M. N. Repkova1,2, A. S. Levina1,2, A. A. Seryapina1,3, N. V. Shikina1,4, E. V. Bessudnova1,4, V. F. Zarytova1,2, and A. L. Markel1,3*

1Novosibirsk State University, 630090 Novosibirsk, Russia; E-mail: markel@bionet.nsc.ru

2Institute of Chemical Biology and Fundamental Medicine, Siberian Branch of the Russian Academy of Sciences, 630090 Novosibirsk, Russia; E-mail: repk@niboch.nsc.ru

3Institute of Cytology and Genetics, Siberian Branch of the Russian Academy of Sciences, 630090 Novosibirsk, Russia; E-mail: icg-adm@bionet.nsc.ru

4Institute of Catalysis, Siberian Branch of the Russian Academy of Sciences, 630090 Novosibirsk, Russia; E-mail: bic@catalysis.ru

* To whom correspondence should be addressed.

Received September 27, 2016; Revision received November 7, 2016
TiO2-based nanocomposites were prepared to deliver oligonucleotides into cells. The nanocomposites were designed by the immobilization of polylysine-containing oligonucleotides on TiO2-nanoparticles (TiO2·PL-DNA). We showed for the first time the possibility of using the proposed nanocomposites for treatment of hypertensive disease by introducing them into hypertensive ISIAH rats developed as a model of stress-sensitive arterial hypertension. The mRNA of the gene encoding angiotensin I-converting enzyme (ACE1) involved in the synthesis of angiotensin II was chosen as a target. Administration (intraperitoneal injection and inhalation) of the nanocomposite showed a significant (by 20-30 mm Hg) decrease in systolic blood pressure when the nanocomposite contained the ACE1 gene-targeted oligonucleotide. When using the oligonucleotide with a random sequence, no effect was observed. Further development and improvement of the inhalation nanocomposite drug delivery to systemic hypertensive disease treatment promises new possibilities for clinical practice.
KEY WORDS: antisense oligonucleotides, hypertension, ISIAH rats, nanocomposites

DOI: 10.1134/S000629791704006X

Abbreviations: ACE1, angiotensin I-converting enzyme; BP, arterial blood pressure; ISIAH, inherited stress-induced arterial hypertension; NA, nucleic acid; TiO2·PL-DNA, nanocomposites designed by the immobilization of polylysine-containing oligonucleotides on TiO2-nanoparticles.

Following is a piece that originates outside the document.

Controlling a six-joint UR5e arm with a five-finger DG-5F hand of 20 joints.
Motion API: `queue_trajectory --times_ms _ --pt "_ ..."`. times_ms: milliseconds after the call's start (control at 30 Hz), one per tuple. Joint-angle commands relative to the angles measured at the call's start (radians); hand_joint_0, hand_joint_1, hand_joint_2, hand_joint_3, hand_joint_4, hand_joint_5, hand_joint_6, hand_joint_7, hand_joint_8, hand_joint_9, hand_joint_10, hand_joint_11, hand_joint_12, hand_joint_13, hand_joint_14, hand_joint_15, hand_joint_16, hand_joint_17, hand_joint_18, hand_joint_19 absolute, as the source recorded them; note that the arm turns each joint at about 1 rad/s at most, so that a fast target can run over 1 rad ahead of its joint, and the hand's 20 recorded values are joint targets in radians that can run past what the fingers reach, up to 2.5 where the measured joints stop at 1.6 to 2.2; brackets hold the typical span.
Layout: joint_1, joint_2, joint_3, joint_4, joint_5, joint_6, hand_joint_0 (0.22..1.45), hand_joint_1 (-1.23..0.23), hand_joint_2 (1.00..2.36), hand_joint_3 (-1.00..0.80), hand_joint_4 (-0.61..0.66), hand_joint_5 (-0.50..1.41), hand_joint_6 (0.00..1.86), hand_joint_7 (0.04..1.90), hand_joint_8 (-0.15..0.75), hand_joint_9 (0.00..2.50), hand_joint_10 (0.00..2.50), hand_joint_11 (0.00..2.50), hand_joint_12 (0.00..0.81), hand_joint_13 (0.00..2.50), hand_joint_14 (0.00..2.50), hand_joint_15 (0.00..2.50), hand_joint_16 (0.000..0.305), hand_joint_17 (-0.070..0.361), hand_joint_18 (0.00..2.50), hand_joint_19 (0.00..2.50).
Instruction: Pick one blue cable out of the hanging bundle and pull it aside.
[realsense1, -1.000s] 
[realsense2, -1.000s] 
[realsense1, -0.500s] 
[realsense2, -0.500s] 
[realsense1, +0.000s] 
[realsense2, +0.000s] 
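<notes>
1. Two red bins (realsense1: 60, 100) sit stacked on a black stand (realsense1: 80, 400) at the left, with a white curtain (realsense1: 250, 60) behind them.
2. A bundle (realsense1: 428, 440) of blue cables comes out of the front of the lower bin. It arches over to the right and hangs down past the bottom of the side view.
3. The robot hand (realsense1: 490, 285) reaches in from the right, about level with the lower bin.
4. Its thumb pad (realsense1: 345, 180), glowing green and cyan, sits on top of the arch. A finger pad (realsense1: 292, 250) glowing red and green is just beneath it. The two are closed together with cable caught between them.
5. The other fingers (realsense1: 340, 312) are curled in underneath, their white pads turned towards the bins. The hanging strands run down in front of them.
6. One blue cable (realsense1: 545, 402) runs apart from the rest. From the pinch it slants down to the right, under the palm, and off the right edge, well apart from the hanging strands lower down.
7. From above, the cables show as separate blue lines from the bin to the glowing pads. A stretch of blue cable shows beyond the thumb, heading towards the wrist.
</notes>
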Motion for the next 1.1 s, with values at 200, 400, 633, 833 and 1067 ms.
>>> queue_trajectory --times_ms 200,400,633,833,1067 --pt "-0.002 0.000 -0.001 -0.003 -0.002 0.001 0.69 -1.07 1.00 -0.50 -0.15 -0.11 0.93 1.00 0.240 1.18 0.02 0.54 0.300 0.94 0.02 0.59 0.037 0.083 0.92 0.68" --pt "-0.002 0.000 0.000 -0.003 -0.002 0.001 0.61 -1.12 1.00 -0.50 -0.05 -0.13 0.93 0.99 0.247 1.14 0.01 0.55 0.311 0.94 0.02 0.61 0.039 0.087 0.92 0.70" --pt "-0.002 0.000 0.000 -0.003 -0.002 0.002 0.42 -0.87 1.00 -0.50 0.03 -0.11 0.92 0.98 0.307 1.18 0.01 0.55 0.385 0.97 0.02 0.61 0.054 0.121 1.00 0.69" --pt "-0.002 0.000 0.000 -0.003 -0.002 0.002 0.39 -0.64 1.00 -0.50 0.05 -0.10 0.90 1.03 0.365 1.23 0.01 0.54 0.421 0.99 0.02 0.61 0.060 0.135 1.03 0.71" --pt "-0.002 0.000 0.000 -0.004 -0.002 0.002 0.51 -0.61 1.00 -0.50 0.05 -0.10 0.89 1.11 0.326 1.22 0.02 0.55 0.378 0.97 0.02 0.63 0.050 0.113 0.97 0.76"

Diseases of the cardiovascular system are still the leading cause of death in humans in developed countries [1]. Hypertension plays a central role in the development of severe complications, such as myocardial infarction and cerebral stroke. Despite great medical advances in the creation of effective antihypertensive drugs, the necessary control of blood pressure (BP) is possible only in every third patient with essential hypertension [2]. The efficacy of the pharmacological treatment of hypertension seems to reach their ceiling, and further progress depends on the development of innovative approaches and drugs.

A new trend is gene therapy, which implies the use of nucleic acid (NA) fragments aimed at the key links of the disease. Gene therapy in a broad sense implies the introduction into the body for therapeutic purposes of specially designed NA fragments that have an impact on the target node links in the pathogenesis of the disease.

In this work, we studied the possibility of the treatment of hypertension by using TiO2·PL-DNA nanocomposites containing conjugates of antisense oligonucleotides with polylysine (PL-DNA) immobilized on TiO2 nanoparticles. Titanium dioxide nanoparticles provide delivery of oligonucleotides into cells, and the oligonucleotides can block the function of key genes for development of hypertension. We used the nanocomposite bearing an oligonucleotide that is targeted to the gene encoding the synthesis of angiotensin I-converting enzyme (ACE1) involved in pathogenesis of hypertension. The ability of the proposed nanocomposites to decrease BP was studied on ISIAH rats, which are an experimental model of inherited stress-induced arterial hypertension. Along with traditional intraperitoneal injection of the nanocomposites, we used the inhalation way of administration.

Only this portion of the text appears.